YOUR TASK — State how many lines of the records contain the string "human". Give the number alone.
________________________________________
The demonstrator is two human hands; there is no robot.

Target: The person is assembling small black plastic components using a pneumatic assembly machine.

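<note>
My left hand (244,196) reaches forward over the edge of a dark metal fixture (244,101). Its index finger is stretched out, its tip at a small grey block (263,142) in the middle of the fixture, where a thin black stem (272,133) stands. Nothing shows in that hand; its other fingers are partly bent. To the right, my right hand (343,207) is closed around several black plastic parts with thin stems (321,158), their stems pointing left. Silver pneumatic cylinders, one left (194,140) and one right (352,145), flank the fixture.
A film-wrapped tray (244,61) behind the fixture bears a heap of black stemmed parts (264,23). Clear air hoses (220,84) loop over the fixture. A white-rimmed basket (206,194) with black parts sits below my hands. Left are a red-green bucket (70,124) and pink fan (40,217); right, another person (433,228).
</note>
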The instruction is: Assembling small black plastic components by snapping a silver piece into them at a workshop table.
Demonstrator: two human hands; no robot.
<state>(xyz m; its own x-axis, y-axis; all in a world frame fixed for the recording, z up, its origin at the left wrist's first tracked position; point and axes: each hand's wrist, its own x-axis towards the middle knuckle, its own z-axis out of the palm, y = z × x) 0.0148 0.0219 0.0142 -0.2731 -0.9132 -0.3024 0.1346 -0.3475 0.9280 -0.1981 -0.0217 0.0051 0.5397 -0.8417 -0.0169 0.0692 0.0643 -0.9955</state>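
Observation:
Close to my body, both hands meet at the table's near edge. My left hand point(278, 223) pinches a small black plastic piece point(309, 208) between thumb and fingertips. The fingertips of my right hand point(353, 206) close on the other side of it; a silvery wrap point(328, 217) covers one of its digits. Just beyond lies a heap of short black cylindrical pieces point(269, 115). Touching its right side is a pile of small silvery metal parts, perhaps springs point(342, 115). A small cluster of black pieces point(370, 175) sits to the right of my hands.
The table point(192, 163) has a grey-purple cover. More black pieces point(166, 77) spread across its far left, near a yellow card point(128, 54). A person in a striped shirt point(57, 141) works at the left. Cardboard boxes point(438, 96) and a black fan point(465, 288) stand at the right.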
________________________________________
YOUR RESPONSE — 2